Et dans ce chaos, des gestes simples prennent une force incroyable. Peindre un mur. Préparer un repas ensemble. Se serrer les uns contre les autres quand le ciel s’embrase. Ce sont ces petits actes qui permettent de tenir.

L’art comme témoignage pour l’Histoire

Watthanachai ne peint pas pour la gloire. Il peint parce qu’il veut que l’on se souvienne. « Je vis ces combats tous les jours. Je veux simplement immortaliser ce moment, montrer que c’est vraiment notre réalité », confie-t-il.

Ses fresques ne sont pas des œuvres de propagande. Elles montrent la souffrance des deux côtés, la peur universelle, le courage ordinaire des gens simples pris dans la tourmente. Un jour peut-être, quand la paix sera revenue pour de bon, ces murs racontaient encore ce que les mots seuls ne parviennent pas à dire.

En attendant, chaque touche de couleur est un acte de foi en l’avenir. Un refus de laisser la guerre voler toute beauté au monde.

Et demain ?

Personne ne sait quand les armes se tairont à nouveau. Les négociations patinent, les nationalismes s’exacerbent de part et d’autre. Mais sur ce petit bout de frontière, des hommes et des femmes continuent de vivre, d’aimer, de créer.

Ils nous rappellent une vérité simple et puissante : même au cœur de la tempête, l’être humain garde cette capacité incroyable à transformer la peur en beauté, la violence en couleurs, le chaos en un peu d’espoir.

Et parfois, un simple pinceau suffit à tracer la frontière entre désespoir et résilience.

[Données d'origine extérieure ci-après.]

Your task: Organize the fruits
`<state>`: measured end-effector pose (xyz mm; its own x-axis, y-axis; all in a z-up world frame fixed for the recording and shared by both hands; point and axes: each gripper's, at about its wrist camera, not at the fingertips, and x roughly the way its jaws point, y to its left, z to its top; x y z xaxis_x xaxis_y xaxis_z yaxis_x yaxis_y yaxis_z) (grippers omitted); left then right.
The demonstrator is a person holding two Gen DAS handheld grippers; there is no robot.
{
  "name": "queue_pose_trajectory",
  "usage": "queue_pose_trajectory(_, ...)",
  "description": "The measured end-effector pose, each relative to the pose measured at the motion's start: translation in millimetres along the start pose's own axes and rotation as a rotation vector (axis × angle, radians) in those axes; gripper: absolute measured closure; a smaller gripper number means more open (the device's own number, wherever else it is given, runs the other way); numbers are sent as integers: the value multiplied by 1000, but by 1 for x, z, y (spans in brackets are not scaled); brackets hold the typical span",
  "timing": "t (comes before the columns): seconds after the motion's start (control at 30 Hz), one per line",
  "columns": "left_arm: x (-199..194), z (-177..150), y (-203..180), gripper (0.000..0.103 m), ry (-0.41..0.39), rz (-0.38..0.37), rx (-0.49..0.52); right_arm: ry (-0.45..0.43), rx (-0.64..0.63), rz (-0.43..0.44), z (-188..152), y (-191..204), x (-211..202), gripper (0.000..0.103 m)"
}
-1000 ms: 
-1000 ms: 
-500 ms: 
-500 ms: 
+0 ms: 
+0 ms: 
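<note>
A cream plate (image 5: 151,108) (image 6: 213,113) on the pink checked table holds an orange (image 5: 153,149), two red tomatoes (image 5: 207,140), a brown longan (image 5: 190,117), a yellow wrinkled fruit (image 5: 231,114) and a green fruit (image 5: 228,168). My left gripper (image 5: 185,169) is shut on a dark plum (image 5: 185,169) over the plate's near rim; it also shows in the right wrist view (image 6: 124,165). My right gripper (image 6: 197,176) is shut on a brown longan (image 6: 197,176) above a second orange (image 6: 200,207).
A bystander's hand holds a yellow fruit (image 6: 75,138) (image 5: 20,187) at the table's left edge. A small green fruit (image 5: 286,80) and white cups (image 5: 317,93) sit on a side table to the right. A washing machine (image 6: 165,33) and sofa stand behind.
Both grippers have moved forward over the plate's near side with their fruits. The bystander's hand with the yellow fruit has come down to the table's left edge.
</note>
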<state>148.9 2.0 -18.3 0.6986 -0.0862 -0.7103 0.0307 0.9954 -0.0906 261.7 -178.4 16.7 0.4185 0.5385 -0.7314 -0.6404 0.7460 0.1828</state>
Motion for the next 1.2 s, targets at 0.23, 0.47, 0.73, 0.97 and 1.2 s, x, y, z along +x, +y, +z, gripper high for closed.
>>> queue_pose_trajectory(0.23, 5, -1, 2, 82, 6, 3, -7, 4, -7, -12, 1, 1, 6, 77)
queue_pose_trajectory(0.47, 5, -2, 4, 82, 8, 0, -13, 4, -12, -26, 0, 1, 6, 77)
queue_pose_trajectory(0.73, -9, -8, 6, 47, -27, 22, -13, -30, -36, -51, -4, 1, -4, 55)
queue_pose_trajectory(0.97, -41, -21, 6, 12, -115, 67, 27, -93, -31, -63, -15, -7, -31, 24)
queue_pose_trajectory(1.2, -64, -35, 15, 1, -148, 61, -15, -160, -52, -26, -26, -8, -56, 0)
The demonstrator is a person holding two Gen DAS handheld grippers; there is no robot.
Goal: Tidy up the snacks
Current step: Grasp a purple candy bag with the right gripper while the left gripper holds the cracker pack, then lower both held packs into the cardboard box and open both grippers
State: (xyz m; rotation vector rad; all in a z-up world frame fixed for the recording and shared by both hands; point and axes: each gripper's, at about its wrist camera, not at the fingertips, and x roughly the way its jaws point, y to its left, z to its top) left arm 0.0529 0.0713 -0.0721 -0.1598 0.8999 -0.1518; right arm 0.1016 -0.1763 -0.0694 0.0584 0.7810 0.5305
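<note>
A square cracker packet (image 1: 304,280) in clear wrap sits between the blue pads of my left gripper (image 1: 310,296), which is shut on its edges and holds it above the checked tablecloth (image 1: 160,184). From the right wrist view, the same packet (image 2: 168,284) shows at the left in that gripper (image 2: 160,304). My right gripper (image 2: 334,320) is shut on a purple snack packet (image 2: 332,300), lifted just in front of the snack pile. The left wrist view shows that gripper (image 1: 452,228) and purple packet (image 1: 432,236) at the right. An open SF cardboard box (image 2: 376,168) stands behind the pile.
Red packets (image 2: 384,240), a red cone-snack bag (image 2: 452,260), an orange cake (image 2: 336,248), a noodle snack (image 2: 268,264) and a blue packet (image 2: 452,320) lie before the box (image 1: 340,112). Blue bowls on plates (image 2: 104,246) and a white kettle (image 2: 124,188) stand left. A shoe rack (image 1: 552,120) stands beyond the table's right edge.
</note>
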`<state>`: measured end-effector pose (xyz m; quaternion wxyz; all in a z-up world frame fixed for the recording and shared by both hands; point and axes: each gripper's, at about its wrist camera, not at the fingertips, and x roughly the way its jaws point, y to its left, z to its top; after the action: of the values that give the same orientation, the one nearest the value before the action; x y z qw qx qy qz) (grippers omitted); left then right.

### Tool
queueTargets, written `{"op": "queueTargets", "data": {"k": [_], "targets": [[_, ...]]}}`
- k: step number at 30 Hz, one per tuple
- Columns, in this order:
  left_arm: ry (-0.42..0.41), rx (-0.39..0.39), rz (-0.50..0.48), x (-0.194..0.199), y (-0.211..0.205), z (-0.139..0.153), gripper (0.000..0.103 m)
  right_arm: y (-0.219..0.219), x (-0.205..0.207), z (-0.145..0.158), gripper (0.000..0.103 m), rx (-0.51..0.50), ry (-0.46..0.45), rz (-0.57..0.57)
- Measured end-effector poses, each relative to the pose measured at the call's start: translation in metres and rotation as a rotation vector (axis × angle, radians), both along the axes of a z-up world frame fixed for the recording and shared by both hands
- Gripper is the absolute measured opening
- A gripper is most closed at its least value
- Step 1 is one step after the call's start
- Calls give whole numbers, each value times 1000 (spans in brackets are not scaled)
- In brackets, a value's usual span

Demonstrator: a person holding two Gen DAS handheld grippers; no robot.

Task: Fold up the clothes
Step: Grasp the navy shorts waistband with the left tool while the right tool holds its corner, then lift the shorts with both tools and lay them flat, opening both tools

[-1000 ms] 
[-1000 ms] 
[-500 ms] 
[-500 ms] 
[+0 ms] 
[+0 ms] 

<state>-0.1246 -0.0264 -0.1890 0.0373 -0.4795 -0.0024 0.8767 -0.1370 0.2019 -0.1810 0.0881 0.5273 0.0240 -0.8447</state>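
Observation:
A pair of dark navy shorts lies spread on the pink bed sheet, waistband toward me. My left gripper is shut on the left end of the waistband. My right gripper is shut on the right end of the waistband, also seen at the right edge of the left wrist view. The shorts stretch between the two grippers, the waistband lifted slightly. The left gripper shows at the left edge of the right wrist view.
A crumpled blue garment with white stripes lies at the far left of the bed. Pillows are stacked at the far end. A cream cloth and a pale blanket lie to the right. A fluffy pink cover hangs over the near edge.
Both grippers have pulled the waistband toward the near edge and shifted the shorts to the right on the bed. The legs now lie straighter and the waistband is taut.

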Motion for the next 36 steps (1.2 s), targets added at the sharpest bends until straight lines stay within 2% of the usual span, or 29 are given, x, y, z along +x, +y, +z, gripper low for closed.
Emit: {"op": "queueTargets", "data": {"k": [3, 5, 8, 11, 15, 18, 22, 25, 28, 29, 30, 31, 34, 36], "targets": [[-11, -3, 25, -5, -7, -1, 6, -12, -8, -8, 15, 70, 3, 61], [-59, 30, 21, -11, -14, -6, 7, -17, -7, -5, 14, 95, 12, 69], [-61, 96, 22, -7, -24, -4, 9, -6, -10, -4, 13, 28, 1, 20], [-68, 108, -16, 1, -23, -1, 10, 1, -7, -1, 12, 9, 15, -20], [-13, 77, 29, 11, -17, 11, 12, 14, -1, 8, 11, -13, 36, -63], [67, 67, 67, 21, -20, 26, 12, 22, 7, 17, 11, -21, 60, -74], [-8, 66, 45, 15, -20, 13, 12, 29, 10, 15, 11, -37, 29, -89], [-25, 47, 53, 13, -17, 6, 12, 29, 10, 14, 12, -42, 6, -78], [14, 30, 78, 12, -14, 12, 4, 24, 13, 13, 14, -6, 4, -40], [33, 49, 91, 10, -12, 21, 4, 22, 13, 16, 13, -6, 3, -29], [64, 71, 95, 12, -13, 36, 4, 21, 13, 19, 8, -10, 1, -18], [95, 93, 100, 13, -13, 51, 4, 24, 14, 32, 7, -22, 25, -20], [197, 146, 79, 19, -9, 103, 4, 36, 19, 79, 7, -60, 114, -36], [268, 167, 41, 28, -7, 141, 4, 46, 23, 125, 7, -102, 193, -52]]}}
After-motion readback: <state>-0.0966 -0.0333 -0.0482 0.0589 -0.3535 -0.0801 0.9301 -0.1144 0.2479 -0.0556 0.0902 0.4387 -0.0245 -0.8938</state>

Dans l’obscurité des bunkers, sous le grondement des canons, quelques traits de peinture rappellent que la lumière existe toujours. Quelque part, un professeur continue de croire que la beauté peut survivre à la guerre. Et tant qu’il peindra, l’espoir restera vivant.

Cette histoire, loin des grandes analyses géopolitiques, nous parle directement au cœur. Elle nous montre que même dans les moments les plus sombres, l’humanité trouve toujours un chemin pour s’exprimer. Et parfois, ce chemin passe par un pinceau et un mur de béton.